§ TASK STATEMENT: Every record that appears below should be transcribed exactly.
··· DATASET EXTRACT ···
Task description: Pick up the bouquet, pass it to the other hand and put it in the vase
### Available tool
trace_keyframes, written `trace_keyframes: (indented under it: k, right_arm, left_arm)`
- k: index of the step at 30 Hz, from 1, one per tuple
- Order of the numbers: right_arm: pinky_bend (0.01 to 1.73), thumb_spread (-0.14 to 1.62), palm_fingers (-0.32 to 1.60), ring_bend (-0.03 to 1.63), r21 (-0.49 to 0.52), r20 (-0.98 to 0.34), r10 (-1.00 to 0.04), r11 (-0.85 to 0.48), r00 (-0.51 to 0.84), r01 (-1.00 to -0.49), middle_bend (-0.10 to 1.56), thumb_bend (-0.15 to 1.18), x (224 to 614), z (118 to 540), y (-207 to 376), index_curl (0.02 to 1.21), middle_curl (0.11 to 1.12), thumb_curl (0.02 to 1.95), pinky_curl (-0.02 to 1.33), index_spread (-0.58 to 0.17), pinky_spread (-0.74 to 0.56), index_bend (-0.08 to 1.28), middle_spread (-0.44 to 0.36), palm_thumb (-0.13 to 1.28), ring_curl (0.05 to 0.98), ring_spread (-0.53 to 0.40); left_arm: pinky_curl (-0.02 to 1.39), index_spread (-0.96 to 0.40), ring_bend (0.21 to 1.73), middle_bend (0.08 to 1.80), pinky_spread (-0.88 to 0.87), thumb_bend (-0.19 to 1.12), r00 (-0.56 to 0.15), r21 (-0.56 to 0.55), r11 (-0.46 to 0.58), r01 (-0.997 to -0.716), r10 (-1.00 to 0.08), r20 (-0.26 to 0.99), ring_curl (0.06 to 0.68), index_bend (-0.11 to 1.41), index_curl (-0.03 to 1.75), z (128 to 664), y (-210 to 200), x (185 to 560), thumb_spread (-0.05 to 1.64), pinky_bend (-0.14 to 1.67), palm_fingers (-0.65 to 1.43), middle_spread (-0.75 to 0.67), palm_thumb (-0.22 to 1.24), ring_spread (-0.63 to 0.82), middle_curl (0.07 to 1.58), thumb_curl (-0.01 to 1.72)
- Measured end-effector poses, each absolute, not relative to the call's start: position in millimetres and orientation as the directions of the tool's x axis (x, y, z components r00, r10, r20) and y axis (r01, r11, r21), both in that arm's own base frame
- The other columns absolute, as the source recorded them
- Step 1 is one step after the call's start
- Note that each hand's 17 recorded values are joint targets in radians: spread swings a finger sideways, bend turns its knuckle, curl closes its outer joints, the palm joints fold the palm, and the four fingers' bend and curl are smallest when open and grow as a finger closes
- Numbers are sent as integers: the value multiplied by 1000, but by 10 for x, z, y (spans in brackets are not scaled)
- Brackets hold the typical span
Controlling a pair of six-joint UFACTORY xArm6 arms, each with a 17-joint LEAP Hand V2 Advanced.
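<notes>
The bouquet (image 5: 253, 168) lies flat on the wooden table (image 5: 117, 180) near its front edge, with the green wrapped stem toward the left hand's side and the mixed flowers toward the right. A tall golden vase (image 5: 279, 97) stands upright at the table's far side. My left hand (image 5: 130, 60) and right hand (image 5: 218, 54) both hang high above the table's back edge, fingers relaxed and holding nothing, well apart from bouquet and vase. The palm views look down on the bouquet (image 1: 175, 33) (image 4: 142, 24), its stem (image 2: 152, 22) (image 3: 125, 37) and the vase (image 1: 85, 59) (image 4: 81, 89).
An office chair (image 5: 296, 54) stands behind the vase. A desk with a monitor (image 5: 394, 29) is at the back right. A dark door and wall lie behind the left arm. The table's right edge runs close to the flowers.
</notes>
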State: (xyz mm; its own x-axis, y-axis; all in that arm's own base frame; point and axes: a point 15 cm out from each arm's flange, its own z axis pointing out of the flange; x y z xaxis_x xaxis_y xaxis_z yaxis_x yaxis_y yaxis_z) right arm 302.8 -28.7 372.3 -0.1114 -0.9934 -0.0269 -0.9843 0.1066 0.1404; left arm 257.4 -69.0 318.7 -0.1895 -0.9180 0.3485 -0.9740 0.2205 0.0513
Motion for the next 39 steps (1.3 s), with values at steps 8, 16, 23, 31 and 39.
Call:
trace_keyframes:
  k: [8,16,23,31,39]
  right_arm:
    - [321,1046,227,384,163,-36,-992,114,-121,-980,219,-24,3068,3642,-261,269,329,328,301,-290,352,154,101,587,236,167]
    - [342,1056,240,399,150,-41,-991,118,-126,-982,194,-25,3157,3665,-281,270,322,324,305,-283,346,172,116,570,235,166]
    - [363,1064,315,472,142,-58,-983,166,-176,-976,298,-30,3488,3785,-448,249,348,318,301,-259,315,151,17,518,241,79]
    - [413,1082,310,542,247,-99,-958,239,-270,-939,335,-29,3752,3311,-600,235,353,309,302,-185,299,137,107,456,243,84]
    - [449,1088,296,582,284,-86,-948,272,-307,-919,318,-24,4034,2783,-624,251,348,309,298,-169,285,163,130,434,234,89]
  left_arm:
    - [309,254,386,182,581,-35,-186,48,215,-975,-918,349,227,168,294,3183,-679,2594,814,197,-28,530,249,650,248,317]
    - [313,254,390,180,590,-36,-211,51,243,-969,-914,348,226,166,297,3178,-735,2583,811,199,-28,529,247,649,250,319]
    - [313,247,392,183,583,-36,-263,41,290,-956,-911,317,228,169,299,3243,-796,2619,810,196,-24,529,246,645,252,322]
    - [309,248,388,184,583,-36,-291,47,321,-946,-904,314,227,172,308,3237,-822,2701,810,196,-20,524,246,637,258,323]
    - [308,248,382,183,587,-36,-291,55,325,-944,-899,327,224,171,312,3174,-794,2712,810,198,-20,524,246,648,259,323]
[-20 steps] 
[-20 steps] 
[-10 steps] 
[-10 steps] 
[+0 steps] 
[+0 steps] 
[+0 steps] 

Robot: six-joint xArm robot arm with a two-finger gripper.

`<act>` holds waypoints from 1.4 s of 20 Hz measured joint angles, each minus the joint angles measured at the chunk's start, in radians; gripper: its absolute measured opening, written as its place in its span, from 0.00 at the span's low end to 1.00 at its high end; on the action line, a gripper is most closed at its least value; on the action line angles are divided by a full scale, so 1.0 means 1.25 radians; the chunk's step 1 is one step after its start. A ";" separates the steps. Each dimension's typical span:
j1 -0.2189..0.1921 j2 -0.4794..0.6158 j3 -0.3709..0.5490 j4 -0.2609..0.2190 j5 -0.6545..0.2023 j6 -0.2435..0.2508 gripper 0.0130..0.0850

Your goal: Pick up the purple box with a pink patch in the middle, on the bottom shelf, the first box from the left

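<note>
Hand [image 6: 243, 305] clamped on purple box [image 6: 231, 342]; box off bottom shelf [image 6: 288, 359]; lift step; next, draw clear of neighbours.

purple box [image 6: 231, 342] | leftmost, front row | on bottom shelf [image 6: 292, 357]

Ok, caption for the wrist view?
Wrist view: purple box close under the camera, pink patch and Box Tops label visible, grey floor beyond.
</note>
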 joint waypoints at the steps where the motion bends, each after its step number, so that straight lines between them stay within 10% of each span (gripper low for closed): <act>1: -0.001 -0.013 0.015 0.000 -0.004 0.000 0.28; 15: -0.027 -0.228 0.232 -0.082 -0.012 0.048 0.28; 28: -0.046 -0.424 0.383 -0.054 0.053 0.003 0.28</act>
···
§ YOUR SOLUTION:
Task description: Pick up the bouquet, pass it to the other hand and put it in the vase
### Available tool
trace_keyframes, written `trace_keyframes: (indented under it: k, right_arm, left_arm)`
- k: index of the step at 30 Hz, from 1, one per tuple
- Order of the numbers: right_arm: pinky_bend (0.01 to 1.73), thumb_spread (-0.14 to 1.62), palm_fingers (-0.32 to 1.60), ring_bend (-0.03 to 1.63), r21 (-0.49 to 0.52), r20 (-0.98 to 0.34), r10 (-1.00 to 0.04), r11 (-0.85 to 0.48), r00 (-0.51 to 0.84), r01 (-1.00 to -0.49), middle_bend (-0.10 to 1.56), thumb_bend (-0.15 to 1.18), x (224 to 614), z (118 to 540), y (-207 to 376), index_curl (0.02 to 1.21), middle_curl (0.11 to 1.12), thumb_curl (0.02 to 1.95), pinky_curl (-0.02 to 1.33), index_spread (-0.58 to 0.17), pinky_spread (-0.74 to 0.56), index_bend (-0.08 to 1.28), middle_spread (-0.44 to 0.36), palm_thumb (-0.13 to 1.28), ring_curl (0.05 to 0.98), ring_spread (-0.53 to 0.40); left_arm: pinky_curl (-0.02 to 1.39), index_spread (-0.96 to 0.40), ring_bend (0.21 to 1.73), middle_bend (0.08 to 1.80), pinky_spread (-0.88 to 0.87), thumb_bend (-0.19 to 1.12), r00 (-0.56 to 0.15), r21 (-0.56 to 0.55), r11 (-0.46 to 0.58), r01 (-0.997 to -0.716), r10 (-1.00 to 0.08), r20 (-0.26 to 0.99), ring_curl (0.06 to 0.68), index_bend (-0.11 to 1.41), index_curl (-0.03 to 1.75), z (128 to 664), y (-210 to 200), x (185 to 560), thumb_spread (-0.05 to 1.64), pinky_bend (-0.14 to 1.67), palm_fingers (-0.65 to 1.43), middle_spread (-0.75 to 0.67), palm_thumb (-0.22 to 1.24), ring_spread (-0.63 to 0.82), middle_curl (0.07 to 1.58), thumb_curl (-0.01 to 1.72)
- Measured end-effector poses, each absolute, not relative to the call's start: position in millimetres and orientation as the directions of the tool's x axis (x, y, z components r00, r10, r20) and y axis (r01, r11, r21), both in that arm's own base frame
- The other columns absolute, as the source recorded them
- Step 1 is one step after the call's start
- Note that each hand's 17 recorded values are joint targets in radians: spread swings a finger sideways, bend turns its knuckle, curl closes its outer joints, the palm joints fold the palm, and the four fingers' bend and curl are smallest when open and grow as a finger closes
- Numbers are sent as integers: the value multiplied by 1000, but by 10 for x, z, y (spans in brackets are not scaled)
- Brackets hold the typical span
Controlling a pair of six-joint UFACTORY xArm6 arms, each with a 17-joint LEAP Hand V2 Advanced.
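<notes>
The bouquet (image 5: 253, 168) lies flat on the wooden table (image 5: 117, 180) near its front edge, with the green wrapped stem toward the left hand's side and the mixed flowers toward the right. A tall golden vase (image 5: 279, 97) stands upright at the table's far side. My left hand (image 5: 130, 60) and right hand (image 5: 218, 54) both hang high above the table's back edge, fingers relaxed and holding nothing, well apart from bouquet and vase. The palm views look down on the bouquet (image 1: 175, 33) (image 4: 142, 24), its stem (image 2: 152, 22) (image 3: 125, 37) and the vase (image 1: 85, 59) (image 4: 81, 89).
An office chair (image 5: 296, 54) stands behind the vase. A desk with a monitor (image 5: 394, 29) is at the back right. A dark door and wall lie behind the left arm. The table's right edge runs close to the flowers.
</notes>
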State: (xyz mm; its own x-axis, y-axis; all in that arm's own base frame; point and axes: a point 15 cm out from each arm's flange, its own z axis pointing out of the flange; x y z xaxis_x xaxis_y xaxis_z yaxis_x yaxis_y yaxis_z) right arm 302.8 -28.7 372.3 -0.1114 -0.9934 -0.0269 -0.9843 0.1066 0.1404; left arm 257.4 -69.0 318.7 -0.1895 -0.9180 0.3485 -0.9740 0.2205 0.0513
Motion for the next 39 steps (1.3 s), with values at steps 8, 16, 23, 31 and 39.
Call:
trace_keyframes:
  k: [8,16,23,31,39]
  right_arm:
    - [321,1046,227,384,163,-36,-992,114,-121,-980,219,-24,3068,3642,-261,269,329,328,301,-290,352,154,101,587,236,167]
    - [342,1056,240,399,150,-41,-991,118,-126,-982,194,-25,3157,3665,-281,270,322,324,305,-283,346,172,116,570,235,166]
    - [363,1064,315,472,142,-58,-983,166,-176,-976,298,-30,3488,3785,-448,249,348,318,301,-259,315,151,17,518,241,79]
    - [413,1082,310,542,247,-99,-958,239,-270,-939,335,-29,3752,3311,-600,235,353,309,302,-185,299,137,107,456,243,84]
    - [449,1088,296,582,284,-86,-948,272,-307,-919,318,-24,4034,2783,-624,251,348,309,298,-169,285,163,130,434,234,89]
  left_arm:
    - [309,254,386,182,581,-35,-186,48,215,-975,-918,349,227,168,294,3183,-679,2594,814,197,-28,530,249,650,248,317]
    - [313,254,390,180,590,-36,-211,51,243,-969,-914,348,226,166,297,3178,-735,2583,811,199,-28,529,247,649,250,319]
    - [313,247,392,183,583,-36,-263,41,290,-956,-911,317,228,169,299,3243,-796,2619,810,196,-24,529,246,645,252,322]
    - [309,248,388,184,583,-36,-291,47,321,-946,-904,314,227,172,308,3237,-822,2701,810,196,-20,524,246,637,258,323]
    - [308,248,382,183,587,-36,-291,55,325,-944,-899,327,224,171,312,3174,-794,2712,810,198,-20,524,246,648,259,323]
[-20 steps] 
[-20 steps] 
[-10 steps] 
[-10 steps] 
[+0 steps] 
[+0 steps] 
[+0 steps] 

Robot: six-joint xArm robot arm with a two-finger gripper.

`<act>` holds waypoints from 1.4 s of 20 Hz measured joint angles, each minus the joint angles measured at the chunk's start, in radians; gripper: its absolute measured opening, written as its place in its span, from 0.00 at the span's low end to 1.00 at its high end; on the action line, a gripper is most closed at its least value; on the action line angles are divided by a full scale, so 1.0 means 1.25 radians; the chunk's step 1 is one step after its start. A ";" separates the steps. Each dimension's typical span:
j1 -0.2189..0.1921 j2 -0.4794..0.6158 j3 -0.3709..0.5490 j4 -0.2609..0.2190 j5 -0.6545..0.2023 j6 -0.2435..0.2508 gripper 0.0130..0.0850

Your goal: Pick up the purple box with a pink patch in the middle, on the bottom shelf, the first box from the left

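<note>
Hand [image 6: 243, 305] clamped on purple box [image 6: 231, 342]; box off bottom shelf [image 6: 288, 359]; lift step; next, draw clear of neighbours.

purple box [image 6: 231, 342] | leftmost, front row | on bottom shelf [image 6: 292, 357]

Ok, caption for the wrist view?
Wrist view: purple box close under the camera, pink patch and Box Tops label visible, grey floor beyond.
</note>
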 joint waypoints at the steps where the motion bends, each after its step number, so that straight lines between them stay within 10% of each span (gripper low for closed): <act>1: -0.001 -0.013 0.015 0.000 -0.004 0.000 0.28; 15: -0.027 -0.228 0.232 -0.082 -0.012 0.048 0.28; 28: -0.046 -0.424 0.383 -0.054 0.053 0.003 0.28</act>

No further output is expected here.